Eagle-eyed economist eyes Turkey’s Olympic success

Eagle-eyed economist eyes Turkey’s Olympic success

Loyal readers will know that economists love to poke their noses into more mundane matters than monetary policy or the current account, whether it be Crimean-Congo Fever or abortion policy.

They also seem undeterred by their failure to predict the global crisis, or even more recently the European football champion. Their latest foray into forecasting has been the Olympic medal count: Several academics and research houses built statistical models to try to predict how many medals each country would win in London.

The ingredients of such models are quite intuitive. For one thing, you’d expect bigger economies to take home more medals, but it could also be that richer countries have more resources to devote to athletics. So GDP and GDP per capita would be two obvious candidates.

But you would not expect Nauru, the least populous country represented in the Olympics, to win as many medals as China. For one thing, the island-nation with a population of roughly 10,000 was represented by two athletes, compared to 370 from China. So including population makes sense as well.

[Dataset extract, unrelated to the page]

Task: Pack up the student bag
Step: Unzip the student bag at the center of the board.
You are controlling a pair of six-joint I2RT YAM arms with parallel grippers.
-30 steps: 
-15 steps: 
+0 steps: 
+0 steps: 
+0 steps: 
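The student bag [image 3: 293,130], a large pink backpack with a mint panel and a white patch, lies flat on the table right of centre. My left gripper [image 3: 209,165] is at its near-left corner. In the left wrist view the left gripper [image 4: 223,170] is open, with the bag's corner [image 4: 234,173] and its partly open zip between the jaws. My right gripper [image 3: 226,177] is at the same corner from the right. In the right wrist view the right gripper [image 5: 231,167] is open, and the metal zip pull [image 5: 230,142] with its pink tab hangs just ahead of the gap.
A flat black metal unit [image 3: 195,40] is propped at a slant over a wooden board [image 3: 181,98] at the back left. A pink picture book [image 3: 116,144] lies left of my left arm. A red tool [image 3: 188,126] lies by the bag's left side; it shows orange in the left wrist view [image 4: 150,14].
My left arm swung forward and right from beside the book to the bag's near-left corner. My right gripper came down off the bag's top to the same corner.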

Past performance matters, and there is a host-country advantage, as Britain’s success in London, as well as China’s four years ago in Beijing, would confirm. It also makes a difference whether a country is, or ever was, communist. I am sure you could come up with even more appealing explanatory variables, but basically these models tell you how many medals you’d expect a country to win based on that country’s historical performance and determining factors.

I decided to use this framework to evaluate Turkey’s performance in the Olympics. Before I go on, I should note that this methodology ignores many complications: For one thing, not all medals are equal, but even if you adjusted for the color of the medal, it doesn’t make sense that Michael Phelps got four golds and two silvers, whereas Kobe and friends had to share one gold.

Anyway, the Financial Times provided forecast medals for each country from four different models. On average, Turkey won 3.6 medals less than predicted, making it the 11th least successful country by deviation from the expected medal count. Australia tops the list with 6.8, followed by Cuba at 5.8.

However, the fact that the country was represented with a record number of 114 athletes gives me hope for the future, even though the world’s 18th economy, also incidentally the 18th most populous country, was at number 29 in the participation rankings.

I’d rather worry about the government’s approach. Prime Minister Recep Tayyip Erdoğan has reportedly asked for talented athletes to be recruited from Turkic republics to participate in the Rio 2016 games, while the government is concentrating its efforts on building stadiums in line with its bid for the 2020 Olympics.

But having the Housing Administration build great facilities will not be sufficient. Unfortunately, this approach reminds me of the education reform, where the government is assuming that handing out tablets to students, without increasing teacher quality, will jumpstart Turkey in PISA rankings.

You can have the best hardware, but with buggy software, your computer will crash all the time.